According to the head of Russia’s National Anti-Terrorist Committee, the blast hit a train between Sennaya Ploshchad and Tekhnologichesky Institut stations.
The committee said an explosive device was later found and made safe at another station nearby.
Russian PM Dmitry Medvedev said in a Facebook post that the explosion was a “terrorist attack”.
An anti-terror investigation has been opened, but other possible causes are being investigated.
The first images posted on social media showed a train at a platform in Tekhnologichesky Institut station with a hole blown in its side, along with a number of casualties.

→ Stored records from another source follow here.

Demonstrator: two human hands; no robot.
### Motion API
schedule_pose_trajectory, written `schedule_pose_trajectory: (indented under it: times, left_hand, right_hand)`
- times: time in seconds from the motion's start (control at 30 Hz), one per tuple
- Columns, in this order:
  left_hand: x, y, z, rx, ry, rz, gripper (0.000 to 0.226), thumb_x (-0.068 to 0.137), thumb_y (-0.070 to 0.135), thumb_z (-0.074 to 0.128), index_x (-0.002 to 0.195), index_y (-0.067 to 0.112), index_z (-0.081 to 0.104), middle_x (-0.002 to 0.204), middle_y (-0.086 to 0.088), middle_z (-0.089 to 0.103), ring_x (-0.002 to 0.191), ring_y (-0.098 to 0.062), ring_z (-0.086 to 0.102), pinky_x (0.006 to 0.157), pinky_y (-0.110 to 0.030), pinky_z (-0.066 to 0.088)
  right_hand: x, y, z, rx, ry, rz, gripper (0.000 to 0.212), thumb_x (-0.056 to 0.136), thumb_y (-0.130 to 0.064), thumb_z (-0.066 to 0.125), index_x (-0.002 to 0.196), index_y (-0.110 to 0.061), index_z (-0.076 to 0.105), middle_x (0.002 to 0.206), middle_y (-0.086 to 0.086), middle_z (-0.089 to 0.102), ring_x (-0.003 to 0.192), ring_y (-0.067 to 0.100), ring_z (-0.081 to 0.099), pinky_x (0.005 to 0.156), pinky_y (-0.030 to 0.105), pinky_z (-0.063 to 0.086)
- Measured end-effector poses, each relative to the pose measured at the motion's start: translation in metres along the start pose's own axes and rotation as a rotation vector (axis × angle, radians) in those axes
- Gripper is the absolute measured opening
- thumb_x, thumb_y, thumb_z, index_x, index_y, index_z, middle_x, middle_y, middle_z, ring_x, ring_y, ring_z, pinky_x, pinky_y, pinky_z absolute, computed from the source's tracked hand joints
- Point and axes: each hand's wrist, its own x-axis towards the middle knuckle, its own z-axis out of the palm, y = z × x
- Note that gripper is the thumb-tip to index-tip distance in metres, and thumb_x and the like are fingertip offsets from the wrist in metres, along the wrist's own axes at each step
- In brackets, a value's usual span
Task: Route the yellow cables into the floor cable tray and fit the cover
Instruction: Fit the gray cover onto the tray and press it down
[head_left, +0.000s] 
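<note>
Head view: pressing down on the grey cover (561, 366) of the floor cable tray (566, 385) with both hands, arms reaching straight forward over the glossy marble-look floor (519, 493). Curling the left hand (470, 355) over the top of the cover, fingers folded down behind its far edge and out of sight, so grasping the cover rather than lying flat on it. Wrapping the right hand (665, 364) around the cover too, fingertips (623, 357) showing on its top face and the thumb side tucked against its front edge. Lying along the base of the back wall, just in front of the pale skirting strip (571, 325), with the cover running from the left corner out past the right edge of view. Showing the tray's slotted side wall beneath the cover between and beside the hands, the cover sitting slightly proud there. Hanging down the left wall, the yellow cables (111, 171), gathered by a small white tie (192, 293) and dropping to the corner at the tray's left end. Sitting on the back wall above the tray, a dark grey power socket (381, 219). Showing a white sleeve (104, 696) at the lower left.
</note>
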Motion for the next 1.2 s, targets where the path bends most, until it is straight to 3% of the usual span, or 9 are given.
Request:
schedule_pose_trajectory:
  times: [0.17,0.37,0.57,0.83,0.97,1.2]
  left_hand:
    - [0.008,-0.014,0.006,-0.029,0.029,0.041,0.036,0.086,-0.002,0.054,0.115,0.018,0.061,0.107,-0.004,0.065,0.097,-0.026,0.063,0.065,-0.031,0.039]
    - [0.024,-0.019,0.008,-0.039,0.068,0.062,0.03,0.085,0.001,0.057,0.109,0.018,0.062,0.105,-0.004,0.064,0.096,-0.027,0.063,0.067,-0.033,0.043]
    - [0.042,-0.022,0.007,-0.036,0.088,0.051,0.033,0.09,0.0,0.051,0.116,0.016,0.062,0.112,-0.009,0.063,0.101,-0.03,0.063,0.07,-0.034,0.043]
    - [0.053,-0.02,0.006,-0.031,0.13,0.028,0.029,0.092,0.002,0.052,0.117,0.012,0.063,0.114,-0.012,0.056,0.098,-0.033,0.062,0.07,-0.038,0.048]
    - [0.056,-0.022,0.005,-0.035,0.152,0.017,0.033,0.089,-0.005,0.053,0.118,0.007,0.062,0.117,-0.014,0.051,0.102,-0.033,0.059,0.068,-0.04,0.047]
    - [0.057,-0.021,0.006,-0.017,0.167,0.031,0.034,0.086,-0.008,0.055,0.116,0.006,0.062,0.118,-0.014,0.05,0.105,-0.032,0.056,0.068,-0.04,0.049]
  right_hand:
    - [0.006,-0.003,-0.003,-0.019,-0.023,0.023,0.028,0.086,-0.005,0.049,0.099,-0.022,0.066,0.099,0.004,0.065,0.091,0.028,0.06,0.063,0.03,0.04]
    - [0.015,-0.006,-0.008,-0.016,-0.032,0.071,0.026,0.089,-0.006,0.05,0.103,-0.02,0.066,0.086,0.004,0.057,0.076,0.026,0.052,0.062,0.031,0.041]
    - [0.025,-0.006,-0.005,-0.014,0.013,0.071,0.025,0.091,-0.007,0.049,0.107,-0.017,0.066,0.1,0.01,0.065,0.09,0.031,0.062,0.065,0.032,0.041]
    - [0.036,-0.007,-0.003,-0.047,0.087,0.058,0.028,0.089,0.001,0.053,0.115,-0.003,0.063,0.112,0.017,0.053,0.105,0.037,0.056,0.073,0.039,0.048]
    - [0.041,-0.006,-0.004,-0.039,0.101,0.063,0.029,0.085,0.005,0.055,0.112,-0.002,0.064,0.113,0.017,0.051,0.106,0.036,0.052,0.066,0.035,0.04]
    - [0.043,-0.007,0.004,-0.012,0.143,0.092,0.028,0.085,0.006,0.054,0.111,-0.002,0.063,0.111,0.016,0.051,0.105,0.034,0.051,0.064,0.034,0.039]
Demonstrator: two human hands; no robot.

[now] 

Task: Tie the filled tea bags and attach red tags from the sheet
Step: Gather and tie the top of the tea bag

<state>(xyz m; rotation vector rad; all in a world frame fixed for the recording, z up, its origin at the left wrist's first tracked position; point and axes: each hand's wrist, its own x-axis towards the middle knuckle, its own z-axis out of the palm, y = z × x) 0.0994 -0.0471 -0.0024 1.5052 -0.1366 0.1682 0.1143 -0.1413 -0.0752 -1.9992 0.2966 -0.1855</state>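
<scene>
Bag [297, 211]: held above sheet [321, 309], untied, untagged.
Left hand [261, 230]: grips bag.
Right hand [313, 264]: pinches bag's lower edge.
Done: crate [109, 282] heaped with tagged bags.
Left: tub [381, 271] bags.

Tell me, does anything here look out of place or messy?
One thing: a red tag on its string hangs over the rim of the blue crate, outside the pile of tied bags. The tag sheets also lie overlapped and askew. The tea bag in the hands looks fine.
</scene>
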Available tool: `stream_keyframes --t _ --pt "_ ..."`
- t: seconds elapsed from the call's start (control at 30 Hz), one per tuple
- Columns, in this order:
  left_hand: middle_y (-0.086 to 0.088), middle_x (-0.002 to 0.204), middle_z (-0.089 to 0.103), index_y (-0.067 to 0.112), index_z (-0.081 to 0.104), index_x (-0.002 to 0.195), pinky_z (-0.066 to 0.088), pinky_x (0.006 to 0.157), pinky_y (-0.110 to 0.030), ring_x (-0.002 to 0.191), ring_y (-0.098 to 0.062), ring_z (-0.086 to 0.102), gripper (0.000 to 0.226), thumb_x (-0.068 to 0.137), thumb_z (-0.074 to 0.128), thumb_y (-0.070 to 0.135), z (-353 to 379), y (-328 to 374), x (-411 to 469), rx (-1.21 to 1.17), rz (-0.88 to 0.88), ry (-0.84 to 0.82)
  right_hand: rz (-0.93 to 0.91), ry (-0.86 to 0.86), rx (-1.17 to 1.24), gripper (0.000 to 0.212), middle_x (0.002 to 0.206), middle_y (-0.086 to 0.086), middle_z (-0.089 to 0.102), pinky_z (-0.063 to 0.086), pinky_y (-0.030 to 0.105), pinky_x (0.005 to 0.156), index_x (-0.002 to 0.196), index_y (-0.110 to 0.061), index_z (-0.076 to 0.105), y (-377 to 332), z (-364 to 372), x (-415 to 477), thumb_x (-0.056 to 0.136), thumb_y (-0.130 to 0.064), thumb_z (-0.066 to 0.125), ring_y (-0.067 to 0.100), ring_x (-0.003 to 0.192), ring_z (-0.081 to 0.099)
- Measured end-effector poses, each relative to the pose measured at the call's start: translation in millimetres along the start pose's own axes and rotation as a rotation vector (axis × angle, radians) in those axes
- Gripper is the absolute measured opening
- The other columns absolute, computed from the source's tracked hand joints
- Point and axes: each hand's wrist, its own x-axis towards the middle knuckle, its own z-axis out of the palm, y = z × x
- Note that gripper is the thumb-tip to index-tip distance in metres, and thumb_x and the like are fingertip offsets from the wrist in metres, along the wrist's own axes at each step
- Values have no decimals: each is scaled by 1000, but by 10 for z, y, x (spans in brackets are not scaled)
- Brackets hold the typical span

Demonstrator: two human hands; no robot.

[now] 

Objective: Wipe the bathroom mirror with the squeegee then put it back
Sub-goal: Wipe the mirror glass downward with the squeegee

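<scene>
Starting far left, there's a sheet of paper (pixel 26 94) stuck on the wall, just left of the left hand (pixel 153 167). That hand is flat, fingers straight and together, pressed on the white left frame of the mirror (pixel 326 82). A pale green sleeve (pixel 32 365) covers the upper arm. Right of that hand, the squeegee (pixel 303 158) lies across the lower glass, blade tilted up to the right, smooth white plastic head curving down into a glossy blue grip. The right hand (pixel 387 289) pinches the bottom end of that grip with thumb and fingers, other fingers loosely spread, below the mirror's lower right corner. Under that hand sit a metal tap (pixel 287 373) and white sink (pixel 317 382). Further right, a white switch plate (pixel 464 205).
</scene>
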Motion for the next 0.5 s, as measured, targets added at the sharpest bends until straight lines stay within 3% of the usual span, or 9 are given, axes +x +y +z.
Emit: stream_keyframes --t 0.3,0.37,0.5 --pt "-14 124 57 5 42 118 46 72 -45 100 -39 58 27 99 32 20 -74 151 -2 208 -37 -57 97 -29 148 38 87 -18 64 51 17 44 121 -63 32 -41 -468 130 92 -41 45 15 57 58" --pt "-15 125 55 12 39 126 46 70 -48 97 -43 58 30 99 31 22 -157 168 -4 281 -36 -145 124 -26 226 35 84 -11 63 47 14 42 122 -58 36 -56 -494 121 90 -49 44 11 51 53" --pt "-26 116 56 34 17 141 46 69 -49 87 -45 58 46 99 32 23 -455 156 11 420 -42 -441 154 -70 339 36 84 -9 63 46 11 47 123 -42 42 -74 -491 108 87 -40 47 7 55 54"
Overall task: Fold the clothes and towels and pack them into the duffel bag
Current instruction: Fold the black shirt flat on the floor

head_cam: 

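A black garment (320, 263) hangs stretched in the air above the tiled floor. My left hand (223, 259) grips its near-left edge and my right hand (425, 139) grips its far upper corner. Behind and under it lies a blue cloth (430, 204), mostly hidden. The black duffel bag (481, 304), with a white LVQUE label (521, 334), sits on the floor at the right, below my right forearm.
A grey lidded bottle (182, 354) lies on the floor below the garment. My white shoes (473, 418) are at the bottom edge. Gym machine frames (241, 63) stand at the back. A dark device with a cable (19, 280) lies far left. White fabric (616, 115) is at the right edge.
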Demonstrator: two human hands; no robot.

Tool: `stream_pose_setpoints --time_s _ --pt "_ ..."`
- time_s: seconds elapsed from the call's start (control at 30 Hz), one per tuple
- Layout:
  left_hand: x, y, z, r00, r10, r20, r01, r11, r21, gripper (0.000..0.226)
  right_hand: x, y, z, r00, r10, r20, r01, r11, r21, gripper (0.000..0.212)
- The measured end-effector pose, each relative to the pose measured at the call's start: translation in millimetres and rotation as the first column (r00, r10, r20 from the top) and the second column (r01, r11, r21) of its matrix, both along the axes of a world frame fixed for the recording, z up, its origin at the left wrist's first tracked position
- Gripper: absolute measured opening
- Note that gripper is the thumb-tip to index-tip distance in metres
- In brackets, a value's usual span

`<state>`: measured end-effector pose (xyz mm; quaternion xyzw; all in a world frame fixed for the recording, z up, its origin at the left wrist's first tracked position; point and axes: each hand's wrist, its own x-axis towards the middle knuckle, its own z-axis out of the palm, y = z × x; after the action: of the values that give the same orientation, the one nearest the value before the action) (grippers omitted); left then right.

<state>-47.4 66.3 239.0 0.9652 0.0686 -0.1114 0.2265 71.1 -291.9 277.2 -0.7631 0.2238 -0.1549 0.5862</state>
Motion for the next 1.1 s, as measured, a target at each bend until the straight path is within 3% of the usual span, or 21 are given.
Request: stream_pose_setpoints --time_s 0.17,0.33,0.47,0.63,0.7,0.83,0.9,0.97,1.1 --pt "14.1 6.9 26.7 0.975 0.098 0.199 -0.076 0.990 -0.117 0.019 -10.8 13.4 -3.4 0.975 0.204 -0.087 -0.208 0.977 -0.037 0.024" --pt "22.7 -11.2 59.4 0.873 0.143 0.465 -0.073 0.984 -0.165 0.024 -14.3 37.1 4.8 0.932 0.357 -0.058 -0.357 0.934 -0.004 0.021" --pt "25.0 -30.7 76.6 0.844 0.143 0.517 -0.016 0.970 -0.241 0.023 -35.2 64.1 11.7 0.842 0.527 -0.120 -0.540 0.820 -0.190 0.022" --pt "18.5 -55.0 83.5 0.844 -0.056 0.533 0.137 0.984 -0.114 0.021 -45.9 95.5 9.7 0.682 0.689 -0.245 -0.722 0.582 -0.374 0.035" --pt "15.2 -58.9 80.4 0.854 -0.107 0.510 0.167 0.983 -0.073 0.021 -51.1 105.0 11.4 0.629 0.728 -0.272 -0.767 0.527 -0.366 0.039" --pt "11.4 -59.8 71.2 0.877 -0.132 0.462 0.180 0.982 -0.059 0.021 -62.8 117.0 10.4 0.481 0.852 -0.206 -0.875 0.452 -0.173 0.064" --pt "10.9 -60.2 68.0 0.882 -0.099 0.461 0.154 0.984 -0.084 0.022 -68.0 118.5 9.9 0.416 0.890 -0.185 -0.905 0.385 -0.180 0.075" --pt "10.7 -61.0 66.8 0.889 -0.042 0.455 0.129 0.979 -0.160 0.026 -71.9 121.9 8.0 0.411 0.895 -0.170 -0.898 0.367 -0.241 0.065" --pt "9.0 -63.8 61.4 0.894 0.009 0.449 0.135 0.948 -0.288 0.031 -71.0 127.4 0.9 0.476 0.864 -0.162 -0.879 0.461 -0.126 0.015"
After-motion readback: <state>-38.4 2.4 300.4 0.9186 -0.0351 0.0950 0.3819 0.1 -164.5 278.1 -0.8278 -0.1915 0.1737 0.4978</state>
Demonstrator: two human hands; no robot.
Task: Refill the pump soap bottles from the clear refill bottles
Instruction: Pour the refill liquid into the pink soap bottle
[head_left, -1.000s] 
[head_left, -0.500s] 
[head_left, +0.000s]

Initial reports suggested there had been two explosions, one each at Sennaya Ploshchad and Tekhnologichesky Institut stations.
However, the Russian National Anti-Terrorist Committee later confirmed there had been only one explosion, between the two stations, at about 14:30 local time.
Senior investigator Svetlana Petrenko told media the train driver’s decision to continue to the next station almost certainly helped save lives, as it allowed people to be rescued quickly.
Health Minister Veronika Skvortsova said 10 people had died – seven at the scene, one in an ambulance and two in hospital. The death toll was later raised to 11.
Andrei Przhezdomsky, the head of the National Anti-Terrorist Committee, said the blastwas caused by “an unidentified explosive device” but that the exact cause had yet to be determined.
President Vladimir Putin said all causes, especially terrorism, were being investigated. He was in St Petersburg at the time of the blast, his spokesman Dmitry Peskov said.
The discovery of an explosive device at another station, Ploshchad Vosstaniya, indicates the attack was deliberate, and reports in Russia say the explosion came from a briefcase left on the train.
St Petersburg’s subway system is the 19th busiest in the world, with more than two million passengers every day, but it has not suffered attacks before.
Several transport hubs in Russia have, however, been attacked. In 2010, 38 people died in a double suicide bombing on the Moscow subway.
In 2011, a bomb exploded on a high-speed train travelling between Moscow and St Petersburg, killing 27 and injuring another 130.
Both attacks were claimed by Islamist groups.